John Barry said that his goal for the Bond themes was to make them larger-than-life and lots of fun. Said Barry: "Everyone knew Bond would get the broad, kill the villain and be happy, and we enjoyed it on that level. This was not Citizen Kane. You could do anything really silly, and that was the fun of it. I left when it started to be formula and the fun went out of it." The last Bond movie Barry scored was The Living Daylights in 1987.
Vic Flick, who was one of the top session musicians in England in the 1960s, played guitar on this track. He told the
Daily Mail that Shirley Bassey originally struggled with this song: "Barry wanted this long note held," he recalled. "He said to do it again, and she said she couldn't. But then there was a rustling noise - and suddenly this bra comes over the top of the vocal booth. And then Shirley really let it go."
At age 76, Shirley Bassey performed the song during the 2013 Academy Awards as part of a tribute to the James Bond franchise's 50th anniversary on the big-screen.
Retro-soul outfit Sharon Jones and the Dap-Kings recorded a remake of the song for the soundtrack of Martin Scorsese's The Wolf of Wall Street movie.

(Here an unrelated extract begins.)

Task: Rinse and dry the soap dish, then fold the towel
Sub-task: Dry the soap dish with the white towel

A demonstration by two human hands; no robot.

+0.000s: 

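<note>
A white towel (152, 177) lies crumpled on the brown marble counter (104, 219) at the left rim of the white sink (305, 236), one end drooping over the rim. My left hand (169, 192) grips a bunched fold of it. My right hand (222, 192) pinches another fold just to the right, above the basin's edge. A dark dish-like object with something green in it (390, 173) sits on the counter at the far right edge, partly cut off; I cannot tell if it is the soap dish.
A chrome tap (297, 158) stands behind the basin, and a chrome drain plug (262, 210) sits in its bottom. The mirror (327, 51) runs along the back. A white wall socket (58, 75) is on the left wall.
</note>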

Dame Shirley Bassey re-recorded the song for her 2014 album Hello Like Before, recreating the original orchestration. The Cardiff-born singer admitted there are two wrong notes in the original version and was glad to have the opportunity to re-record the tune. "For me they always sounded wrong and I could never get it right in my head," she told BBC Radio Wales presenter Wynne Evans: "My musical directors through the years said there was nothing wrong with it. It was probably me. But now with my voice we've lowered the song, and I can't hear those wrong notes any more - and it sounds so right, I'm so glad we got to do it again."